(EXERCISE INSTRUCTIONS): The answer must consist of every line in the records that contains the word "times".

(Records from a collection)
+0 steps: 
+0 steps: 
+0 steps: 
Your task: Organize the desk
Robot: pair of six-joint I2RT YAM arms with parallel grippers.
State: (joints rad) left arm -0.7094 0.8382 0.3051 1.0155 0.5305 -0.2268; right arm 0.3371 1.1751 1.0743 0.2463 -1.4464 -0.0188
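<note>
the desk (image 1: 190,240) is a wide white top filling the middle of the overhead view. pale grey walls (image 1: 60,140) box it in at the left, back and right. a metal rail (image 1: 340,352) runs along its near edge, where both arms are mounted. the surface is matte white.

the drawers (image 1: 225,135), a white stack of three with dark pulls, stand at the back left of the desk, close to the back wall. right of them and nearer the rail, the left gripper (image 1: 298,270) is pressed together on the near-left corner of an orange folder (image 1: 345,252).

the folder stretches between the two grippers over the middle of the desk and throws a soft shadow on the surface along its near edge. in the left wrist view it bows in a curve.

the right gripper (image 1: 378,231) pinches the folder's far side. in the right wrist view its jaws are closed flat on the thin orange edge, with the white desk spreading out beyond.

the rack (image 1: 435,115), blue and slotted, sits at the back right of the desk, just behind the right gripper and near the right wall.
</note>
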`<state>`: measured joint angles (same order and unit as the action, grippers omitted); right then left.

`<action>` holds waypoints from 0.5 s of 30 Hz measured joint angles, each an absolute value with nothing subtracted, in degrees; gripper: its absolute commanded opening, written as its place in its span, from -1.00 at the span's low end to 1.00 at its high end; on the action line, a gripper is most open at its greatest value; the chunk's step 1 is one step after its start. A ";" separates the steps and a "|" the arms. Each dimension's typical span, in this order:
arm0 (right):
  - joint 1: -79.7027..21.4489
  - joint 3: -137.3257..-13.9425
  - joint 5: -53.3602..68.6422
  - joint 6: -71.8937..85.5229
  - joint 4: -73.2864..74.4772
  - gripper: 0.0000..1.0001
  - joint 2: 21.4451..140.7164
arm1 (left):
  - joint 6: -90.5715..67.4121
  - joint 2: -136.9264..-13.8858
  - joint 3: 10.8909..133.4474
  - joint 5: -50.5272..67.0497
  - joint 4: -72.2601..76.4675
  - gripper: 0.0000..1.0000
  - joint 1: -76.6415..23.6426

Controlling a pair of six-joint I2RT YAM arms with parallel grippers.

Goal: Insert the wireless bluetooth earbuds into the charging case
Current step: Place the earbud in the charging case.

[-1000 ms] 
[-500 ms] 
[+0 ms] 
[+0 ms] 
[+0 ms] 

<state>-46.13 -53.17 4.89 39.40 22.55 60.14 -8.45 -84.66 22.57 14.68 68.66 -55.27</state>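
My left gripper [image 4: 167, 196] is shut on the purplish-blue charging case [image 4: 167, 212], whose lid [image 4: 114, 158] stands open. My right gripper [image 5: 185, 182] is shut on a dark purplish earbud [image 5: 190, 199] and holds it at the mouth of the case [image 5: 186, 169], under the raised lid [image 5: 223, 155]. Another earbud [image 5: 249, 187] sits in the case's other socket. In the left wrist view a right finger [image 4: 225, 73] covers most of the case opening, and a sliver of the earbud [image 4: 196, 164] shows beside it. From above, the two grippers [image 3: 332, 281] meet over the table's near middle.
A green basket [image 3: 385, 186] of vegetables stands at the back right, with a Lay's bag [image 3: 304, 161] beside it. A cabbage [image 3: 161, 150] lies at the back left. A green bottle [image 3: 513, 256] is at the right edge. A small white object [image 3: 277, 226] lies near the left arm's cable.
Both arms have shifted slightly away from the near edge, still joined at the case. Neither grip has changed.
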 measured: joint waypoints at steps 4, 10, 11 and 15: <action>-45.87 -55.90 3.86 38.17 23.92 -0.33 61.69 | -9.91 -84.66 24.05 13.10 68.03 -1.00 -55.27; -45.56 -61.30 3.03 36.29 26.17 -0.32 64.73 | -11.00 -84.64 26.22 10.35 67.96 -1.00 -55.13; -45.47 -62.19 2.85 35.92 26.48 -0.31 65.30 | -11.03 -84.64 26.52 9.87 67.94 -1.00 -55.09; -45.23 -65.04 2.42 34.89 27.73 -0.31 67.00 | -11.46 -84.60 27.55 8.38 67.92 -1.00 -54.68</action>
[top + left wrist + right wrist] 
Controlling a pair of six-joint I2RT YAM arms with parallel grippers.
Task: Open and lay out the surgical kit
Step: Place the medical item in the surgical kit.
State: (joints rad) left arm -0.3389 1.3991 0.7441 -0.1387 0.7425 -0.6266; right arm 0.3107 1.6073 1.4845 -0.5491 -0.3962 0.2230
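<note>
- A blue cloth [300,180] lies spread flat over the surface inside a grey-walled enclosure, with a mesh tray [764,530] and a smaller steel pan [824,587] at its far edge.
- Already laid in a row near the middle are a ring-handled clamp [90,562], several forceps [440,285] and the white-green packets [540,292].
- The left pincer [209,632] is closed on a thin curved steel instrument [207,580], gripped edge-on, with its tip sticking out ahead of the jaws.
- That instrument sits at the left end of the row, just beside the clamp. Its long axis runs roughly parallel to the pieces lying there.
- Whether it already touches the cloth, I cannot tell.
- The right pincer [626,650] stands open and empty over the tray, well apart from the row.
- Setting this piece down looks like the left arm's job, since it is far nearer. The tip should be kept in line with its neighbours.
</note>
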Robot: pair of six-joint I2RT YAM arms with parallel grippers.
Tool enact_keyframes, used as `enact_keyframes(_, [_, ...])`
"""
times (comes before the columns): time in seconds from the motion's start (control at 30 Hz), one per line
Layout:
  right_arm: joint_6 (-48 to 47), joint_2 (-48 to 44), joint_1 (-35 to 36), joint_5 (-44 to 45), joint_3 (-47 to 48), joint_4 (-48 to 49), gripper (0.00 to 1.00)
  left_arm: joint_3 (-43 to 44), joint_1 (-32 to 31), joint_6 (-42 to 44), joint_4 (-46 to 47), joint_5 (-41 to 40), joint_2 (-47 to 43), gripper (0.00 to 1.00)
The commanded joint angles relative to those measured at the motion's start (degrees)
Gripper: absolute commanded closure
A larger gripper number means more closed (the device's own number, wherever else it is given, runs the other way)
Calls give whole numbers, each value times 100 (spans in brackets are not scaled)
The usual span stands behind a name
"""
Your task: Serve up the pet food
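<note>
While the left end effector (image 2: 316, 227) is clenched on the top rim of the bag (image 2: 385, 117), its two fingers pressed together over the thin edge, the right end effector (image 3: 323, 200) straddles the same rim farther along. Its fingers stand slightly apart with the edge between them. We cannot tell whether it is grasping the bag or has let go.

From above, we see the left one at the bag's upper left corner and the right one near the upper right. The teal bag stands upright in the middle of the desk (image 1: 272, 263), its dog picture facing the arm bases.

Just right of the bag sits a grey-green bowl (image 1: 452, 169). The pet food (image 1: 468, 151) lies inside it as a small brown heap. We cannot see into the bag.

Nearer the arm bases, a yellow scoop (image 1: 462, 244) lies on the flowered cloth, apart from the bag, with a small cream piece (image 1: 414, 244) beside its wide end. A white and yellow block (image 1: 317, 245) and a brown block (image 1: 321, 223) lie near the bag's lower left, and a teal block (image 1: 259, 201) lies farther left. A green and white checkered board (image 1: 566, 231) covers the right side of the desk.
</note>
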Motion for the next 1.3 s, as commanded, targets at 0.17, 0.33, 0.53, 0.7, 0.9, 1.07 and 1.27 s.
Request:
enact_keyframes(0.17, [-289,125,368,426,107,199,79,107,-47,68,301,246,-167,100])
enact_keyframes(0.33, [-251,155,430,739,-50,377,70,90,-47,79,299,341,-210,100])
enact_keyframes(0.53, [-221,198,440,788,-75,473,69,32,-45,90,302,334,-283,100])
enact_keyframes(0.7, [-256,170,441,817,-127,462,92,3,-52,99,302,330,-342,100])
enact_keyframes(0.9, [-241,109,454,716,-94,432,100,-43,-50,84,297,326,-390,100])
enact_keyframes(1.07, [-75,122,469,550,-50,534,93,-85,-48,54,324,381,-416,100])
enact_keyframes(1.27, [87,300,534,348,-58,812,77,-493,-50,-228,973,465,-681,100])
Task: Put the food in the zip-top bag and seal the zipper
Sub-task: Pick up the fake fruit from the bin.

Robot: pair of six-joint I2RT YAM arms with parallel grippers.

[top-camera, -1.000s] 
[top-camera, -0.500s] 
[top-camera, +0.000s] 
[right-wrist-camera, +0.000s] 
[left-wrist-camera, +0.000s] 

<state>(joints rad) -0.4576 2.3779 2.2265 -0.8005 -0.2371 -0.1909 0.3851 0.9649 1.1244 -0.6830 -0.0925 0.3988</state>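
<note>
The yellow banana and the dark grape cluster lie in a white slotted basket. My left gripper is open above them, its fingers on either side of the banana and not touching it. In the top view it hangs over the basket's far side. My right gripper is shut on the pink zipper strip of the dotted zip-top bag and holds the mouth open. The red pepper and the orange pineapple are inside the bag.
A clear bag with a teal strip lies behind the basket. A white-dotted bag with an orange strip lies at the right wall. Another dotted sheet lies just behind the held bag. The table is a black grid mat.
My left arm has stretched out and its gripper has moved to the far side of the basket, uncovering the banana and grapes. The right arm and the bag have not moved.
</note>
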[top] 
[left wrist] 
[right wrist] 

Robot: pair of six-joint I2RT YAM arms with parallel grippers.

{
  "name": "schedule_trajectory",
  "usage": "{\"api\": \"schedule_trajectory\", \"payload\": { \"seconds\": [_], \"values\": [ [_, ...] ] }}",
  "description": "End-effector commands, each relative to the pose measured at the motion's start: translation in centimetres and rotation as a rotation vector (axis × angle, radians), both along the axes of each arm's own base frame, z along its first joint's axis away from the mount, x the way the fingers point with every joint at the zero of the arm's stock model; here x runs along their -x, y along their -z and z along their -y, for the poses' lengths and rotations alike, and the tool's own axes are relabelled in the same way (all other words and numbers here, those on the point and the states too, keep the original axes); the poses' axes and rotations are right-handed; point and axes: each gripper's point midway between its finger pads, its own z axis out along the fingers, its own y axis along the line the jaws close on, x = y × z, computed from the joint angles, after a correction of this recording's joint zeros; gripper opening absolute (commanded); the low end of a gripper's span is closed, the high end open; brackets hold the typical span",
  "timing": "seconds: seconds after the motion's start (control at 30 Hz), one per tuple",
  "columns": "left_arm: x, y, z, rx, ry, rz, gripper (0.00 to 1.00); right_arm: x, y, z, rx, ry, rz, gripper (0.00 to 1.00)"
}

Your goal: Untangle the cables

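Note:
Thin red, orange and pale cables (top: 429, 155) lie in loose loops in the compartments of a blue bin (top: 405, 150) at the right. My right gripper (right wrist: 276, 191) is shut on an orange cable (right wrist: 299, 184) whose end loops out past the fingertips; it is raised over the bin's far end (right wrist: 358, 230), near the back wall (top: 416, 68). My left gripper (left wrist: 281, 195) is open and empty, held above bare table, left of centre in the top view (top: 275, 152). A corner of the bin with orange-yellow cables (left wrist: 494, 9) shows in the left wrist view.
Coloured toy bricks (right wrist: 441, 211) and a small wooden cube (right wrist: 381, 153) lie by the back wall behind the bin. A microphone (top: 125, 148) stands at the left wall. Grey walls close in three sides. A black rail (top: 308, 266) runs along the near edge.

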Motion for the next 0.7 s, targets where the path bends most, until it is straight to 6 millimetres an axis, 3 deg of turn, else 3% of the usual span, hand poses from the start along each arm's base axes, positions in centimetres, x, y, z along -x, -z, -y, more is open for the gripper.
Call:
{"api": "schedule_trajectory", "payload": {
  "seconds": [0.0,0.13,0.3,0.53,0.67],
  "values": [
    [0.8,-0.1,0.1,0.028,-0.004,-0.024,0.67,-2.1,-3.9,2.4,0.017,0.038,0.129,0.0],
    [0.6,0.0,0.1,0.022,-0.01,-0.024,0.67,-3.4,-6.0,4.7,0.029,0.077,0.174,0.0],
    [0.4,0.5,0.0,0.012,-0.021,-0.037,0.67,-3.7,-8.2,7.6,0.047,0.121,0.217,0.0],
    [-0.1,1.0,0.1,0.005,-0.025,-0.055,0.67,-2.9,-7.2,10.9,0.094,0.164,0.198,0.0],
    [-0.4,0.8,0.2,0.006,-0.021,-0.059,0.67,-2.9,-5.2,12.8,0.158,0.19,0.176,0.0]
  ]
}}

(TASK RESULT):
times (comes before the columns): time in seconds from the motion's start (control at 30 Hz), one per line
Calls give whole numbers, each value times 100 (spans in brackets are not scaled)

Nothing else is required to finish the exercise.